After the verdict, the city asked for a new trial, in part, on the grounds that Mitchell had no personal knowledge of what occurred at the protests and was not qualified as an expert witness. Jackson denied the request, finding that even if Mitchell’s testimony was improper, there “was substantial evidence supporting the verdict.”
“Judge Jackson limited Nick Mitchell to testifying about what he did, his personal observations and his personal conclusions,” plaintiffs’ attorney R. Reeves Anderson told the 10th Circuit panel. “And his notices that he previously gave to Denver about the inadequacy of its policies and training.”
The 10th Circuit took no issue with Mitchell’s testimony.

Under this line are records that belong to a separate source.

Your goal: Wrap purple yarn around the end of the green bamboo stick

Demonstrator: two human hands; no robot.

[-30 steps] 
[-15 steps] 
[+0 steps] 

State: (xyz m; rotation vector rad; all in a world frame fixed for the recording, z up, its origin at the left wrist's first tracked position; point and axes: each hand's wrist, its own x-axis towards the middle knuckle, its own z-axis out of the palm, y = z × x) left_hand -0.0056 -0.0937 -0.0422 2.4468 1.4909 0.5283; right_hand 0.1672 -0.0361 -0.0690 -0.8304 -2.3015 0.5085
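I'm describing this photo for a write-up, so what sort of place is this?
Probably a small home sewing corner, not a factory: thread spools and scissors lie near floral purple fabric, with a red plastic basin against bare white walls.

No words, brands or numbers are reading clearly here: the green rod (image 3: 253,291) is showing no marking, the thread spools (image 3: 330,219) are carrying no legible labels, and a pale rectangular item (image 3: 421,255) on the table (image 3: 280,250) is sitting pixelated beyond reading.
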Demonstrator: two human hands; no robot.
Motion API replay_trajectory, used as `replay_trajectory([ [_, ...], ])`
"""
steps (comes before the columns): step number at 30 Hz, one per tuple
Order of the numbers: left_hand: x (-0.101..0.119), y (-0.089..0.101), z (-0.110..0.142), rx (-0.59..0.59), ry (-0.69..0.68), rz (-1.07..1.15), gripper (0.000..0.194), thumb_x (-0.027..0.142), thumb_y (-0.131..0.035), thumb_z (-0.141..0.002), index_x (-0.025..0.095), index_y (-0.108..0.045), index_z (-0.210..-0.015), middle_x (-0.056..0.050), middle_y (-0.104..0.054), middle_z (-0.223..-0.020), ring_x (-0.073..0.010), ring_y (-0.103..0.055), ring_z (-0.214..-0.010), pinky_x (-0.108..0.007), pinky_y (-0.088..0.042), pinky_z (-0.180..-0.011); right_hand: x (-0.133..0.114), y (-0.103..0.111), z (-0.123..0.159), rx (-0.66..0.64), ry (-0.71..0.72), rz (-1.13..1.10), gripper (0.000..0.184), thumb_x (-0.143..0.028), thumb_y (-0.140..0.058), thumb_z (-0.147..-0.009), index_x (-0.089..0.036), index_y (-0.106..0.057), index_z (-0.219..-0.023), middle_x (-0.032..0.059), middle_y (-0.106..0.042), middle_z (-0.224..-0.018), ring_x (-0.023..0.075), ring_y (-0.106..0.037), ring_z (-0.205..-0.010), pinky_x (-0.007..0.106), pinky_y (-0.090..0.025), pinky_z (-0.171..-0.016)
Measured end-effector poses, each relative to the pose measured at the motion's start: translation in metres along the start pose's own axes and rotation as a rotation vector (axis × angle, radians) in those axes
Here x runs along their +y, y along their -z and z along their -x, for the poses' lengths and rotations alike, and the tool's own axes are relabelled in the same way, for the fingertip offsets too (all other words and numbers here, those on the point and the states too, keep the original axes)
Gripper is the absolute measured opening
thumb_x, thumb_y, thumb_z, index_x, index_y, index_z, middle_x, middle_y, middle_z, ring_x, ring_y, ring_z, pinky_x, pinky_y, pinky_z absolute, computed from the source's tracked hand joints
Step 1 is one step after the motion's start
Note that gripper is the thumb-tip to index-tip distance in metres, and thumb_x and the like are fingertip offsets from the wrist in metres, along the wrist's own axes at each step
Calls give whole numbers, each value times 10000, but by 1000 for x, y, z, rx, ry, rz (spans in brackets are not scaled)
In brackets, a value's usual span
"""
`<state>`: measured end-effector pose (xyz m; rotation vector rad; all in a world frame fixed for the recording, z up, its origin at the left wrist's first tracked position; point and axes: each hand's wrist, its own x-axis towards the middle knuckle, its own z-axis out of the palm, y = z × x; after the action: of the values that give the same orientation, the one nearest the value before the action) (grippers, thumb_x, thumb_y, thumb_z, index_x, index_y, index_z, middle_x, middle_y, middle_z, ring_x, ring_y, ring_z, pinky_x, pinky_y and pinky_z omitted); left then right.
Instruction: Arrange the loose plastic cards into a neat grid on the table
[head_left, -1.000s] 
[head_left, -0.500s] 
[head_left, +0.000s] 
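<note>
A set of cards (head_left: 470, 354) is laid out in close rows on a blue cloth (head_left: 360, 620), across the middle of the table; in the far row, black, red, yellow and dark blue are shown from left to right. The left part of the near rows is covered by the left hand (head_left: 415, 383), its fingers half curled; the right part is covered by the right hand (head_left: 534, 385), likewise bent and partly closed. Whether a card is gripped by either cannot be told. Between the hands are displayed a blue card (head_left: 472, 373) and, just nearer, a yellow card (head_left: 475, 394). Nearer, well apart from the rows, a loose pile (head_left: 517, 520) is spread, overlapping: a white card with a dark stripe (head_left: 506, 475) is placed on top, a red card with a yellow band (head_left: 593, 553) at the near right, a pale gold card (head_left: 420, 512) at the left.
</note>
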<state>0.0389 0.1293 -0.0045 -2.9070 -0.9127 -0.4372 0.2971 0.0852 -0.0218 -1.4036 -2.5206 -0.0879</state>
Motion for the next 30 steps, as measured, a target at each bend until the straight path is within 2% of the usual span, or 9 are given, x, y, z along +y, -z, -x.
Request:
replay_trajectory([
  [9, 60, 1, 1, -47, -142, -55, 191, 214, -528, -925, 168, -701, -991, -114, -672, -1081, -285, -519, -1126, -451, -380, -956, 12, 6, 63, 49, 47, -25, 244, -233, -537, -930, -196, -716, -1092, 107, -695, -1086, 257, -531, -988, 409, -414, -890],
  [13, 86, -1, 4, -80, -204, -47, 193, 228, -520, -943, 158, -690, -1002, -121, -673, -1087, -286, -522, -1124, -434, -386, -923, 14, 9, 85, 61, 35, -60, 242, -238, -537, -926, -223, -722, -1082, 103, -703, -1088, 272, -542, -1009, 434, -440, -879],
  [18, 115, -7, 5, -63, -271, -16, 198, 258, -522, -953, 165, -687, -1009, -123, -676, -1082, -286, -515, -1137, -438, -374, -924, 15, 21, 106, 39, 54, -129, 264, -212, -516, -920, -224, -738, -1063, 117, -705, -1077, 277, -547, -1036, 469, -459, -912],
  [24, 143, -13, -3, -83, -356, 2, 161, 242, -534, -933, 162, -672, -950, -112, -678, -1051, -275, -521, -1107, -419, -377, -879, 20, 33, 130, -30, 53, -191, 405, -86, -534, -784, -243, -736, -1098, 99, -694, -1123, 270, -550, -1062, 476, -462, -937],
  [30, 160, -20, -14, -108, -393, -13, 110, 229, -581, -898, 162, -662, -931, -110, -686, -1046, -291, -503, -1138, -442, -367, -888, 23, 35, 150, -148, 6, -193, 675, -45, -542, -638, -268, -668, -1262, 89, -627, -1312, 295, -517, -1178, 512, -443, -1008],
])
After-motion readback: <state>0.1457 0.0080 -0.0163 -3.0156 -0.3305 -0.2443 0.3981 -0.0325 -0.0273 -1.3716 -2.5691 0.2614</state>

“Mitchell testified to matters that were rationally based on his perception as a fact gatherer, even though his perceptions were not first-hand observations of the protests themselves,” wrote Ebel. “In this respect, Mitchell’s testimony is analogous to testimony from law enforcement officers who, although they did not witness the criminal activity at issue in a given case, are permitted … to testify as to their investigation of that criminal activity.”
Case: Packard v. City and County of Denver
Decided: April 21, 2026
Jurisdiction: U.S. District Court for Colorado
Ruling: 3-0
Judges: David M. Ebel (author)
Joel M. Carson III
Richard E.N. Federico
The panel separately decided the appeal of Officer Jonathan Christian, who shot a pepper ball toward the street while plaintiff Elisabeth Epps was crossing to the Capitol. Jurors saw a bruise documented on Epps’ leg. They found Christian liable for excessive force.
Christian argued that Jackson should have granted him qualified immunity, a judicial doctrine that shields government employees from civil lawsuits unless they violate a person’s clearly established rights.
“Had he given her a direct command to stop before he fired the shot?” asked Ebel during oral arguments.
“The evidence does not suggest that,” conceded Christian’s attorney, Andrew D. Ringel.
Epps, who subsequently served one term in the state House of Representatives, pointed to a 10th Circuit decision from the same case in 2023 that found “it had been clearly established for (at least) twelve years” that officers commit a constitutional violation by using less-lethal force on non-threatening protesters.
“There was no justified reason for Officer Christian to shoot her,” attorney Brian M. Williams told the panel.
The judges agreed with Epps.
“There was sufficient evidence to support the jury’s finding, including Epps’ testimony and video evidence that Officer Christian shot Epps, without warning, with a pepperball as she walked by herself (and not in a group), unarmed and non-threatening, across the street toward the capitol,” wrote Ebel. “Any crime she may have been committing, including jaywalking, was minor.”
Lawyers for the defendants did not immediately respond to a request for comment.
“This outcome is monumental and should be a lesson to law enforcement across the country. No police officer or municipality can escape accountability for their violence against people exercising their sacred right to peacefully protest,” said Tim Macdonald, the ACLU of Colorado’s legal director, who represented some of the plaintiffs.
“Our clients bravely stood up in the streets against police brutality in 2020, and they’ve been doing it ever since in the courts,” added Elizabeth Wang, who represented the other plaintiffs.
The case is Packard et al. v. City and County of Denver et al.